Time to Event Outcome in Experimental Designs of Pre-Clinical Studies.
PDXpower
The PDXpower package can conduct power analysis for time-to-event outcome based on empirical simulations.
Installation
You can install the development version of PDXpower from GitHub with:
# install.packages("devtools")
devtools::install_github("shanpengli/PDXpower")
Example
Below is a toy example how to conduct power analysis based on a preliminary dataset animals1. Particularly, we need to specify a formula that fits a ANOVA mixed effects model with correlating variables in animals1, where ID is the PDX line number, Y is the event time variable, and Tx is the treatment variable.

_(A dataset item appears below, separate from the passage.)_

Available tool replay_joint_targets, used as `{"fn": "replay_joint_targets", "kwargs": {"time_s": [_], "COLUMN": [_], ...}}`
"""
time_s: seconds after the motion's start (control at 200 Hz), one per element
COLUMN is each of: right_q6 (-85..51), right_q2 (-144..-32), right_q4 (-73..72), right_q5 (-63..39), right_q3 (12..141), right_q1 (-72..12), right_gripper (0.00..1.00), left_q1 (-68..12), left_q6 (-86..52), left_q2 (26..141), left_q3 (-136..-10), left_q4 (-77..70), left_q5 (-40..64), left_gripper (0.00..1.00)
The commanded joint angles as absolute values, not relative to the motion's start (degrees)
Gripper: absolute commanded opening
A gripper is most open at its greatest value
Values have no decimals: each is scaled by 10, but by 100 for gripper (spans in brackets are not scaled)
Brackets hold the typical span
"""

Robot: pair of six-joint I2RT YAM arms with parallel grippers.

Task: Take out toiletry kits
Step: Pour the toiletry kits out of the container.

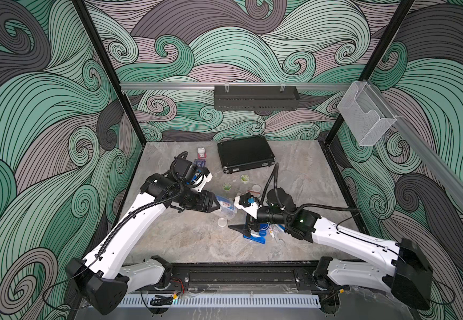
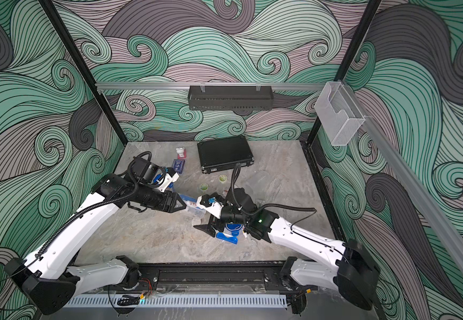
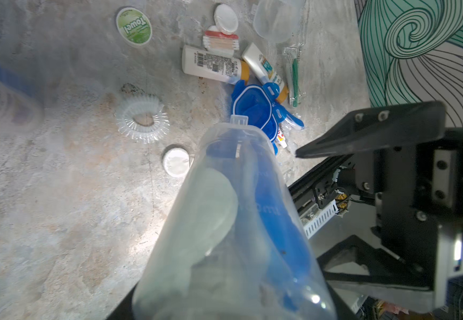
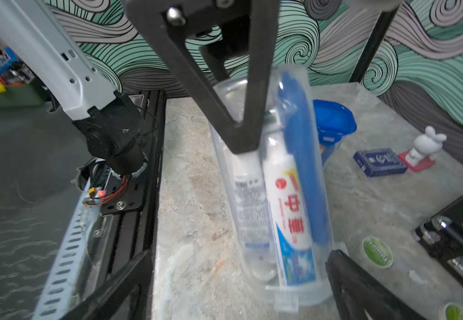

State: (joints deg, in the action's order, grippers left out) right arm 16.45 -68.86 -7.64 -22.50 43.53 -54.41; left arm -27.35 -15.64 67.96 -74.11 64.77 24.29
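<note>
Tumbler (image 1: 226, 207), clear and lidless, was held tilted over the table (image 1: 302, 177), pinched by the left gripper (image 1: 217, 205); the right gripper (image 3: 307, 205) gaped at its mouth. A clean pull likely needed a deep reach and a square close on bottle (image 4: 249, 205), tube (image 4: 291, 216) or blue toothbrush (image 4: 305, 166) inside.

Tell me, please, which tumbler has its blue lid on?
The upright tumbler near the card box; the held tumbler in the left claw and the empty tumbler are lidless.
</note>
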Motion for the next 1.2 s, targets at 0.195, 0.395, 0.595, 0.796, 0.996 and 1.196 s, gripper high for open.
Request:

Next, run power analysis by fitting a ANOVA mixed effects model on animals1.
library(PDXpower)
#> Loading required package: survival
#> Loading required package: parallel
data(animals1)
### Power analysis on a preliminary dataset by assuming the time to event is log-normal
PowTab <- PowANOVADat(data = animals1, formula = log(Y) ~ Tx,
random = ~ 1|ID, n = c(3, 5, 10), m = c(2, 3, 4), sim = 100)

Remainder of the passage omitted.